§ **EXERCISE INPUT**:

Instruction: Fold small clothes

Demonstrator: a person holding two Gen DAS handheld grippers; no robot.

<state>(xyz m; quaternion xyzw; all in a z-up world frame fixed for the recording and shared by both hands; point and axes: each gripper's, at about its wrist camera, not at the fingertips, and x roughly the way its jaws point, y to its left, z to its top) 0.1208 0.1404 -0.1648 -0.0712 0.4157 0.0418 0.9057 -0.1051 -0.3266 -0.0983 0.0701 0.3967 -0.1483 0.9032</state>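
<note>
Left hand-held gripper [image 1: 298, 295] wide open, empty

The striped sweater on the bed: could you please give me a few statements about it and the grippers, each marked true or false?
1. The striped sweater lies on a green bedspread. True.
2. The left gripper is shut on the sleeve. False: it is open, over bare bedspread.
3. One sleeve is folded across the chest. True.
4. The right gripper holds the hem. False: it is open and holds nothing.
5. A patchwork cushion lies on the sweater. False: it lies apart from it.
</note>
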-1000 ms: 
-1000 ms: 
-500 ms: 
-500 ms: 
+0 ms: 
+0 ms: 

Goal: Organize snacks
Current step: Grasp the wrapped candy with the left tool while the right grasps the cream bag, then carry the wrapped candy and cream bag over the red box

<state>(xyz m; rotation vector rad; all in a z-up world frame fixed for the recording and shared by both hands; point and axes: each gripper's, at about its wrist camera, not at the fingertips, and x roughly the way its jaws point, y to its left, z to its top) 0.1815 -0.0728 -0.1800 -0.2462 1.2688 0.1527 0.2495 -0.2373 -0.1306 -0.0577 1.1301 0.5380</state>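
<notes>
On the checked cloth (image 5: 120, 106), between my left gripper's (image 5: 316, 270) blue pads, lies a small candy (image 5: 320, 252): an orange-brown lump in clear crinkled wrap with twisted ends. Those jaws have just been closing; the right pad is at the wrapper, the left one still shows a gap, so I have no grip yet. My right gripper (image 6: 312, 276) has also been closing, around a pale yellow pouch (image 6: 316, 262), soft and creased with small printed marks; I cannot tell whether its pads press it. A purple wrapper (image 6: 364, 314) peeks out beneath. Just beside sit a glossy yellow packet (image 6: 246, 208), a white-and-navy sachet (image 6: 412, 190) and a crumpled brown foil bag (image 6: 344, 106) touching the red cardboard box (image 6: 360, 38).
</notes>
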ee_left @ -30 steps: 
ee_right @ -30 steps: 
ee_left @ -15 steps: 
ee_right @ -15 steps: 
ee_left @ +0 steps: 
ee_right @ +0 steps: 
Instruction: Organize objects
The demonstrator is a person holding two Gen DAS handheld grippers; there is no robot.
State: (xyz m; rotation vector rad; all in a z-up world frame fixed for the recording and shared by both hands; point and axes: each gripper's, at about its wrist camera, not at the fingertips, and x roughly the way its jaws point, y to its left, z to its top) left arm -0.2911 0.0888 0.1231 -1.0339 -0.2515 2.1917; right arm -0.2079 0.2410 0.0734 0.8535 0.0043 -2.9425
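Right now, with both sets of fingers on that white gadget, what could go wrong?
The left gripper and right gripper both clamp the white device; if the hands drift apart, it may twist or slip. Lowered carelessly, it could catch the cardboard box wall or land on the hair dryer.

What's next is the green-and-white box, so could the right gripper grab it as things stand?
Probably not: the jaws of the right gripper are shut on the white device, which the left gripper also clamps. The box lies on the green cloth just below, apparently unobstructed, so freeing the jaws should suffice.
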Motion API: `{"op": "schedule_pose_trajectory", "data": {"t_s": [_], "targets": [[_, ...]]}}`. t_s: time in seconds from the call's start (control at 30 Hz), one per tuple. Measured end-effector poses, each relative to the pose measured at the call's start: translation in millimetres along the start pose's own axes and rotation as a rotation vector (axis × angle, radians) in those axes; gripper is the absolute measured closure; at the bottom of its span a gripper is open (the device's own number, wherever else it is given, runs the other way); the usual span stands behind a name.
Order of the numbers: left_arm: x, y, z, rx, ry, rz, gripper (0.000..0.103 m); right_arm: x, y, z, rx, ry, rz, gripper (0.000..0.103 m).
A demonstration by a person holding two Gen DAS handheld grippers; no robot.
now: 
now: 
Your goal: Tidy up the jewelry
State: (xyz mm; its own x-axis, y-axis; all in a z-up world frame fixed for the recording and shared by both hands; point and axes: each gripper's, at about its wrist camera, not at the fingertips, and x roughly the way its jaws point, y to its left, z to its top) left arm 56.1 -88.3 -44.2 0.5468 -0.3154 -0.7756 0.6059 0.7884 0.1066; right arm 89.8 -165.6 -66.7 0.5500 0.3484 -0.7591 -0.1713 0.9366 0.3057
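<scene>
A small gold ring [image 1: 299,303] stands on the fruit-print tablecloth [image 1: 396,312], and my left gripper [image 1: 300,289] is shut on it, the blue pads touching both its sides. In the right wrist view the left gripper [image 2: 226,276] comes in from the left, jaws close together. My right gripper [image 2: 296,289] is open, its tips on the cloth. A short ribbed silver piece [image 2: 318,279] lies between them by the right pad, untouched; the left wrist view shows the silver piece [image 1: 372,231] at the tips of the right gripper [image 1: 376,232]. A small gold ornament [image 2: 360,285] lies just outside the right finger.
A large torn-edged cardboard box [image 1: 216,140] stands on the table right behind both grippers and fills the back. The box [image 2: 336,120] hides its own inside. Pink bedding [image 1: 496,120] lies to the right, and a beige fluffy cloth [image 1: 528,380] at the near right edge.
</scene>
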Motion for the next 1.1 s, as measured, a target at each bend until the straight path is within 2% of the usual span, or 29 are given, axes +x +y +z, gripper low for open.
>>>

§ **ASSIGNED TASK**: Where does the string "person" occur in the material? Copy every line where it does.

§ **RESPONSE BELOW**:
Demonstrator: a person holding two Gen DAS handheld grippers; no robot.
The demonstrator is a person holding two Gen DAS handheld grippers; there is no robot.
A demonstration by a person holding two Gen DAS handheld grippers; no robot.

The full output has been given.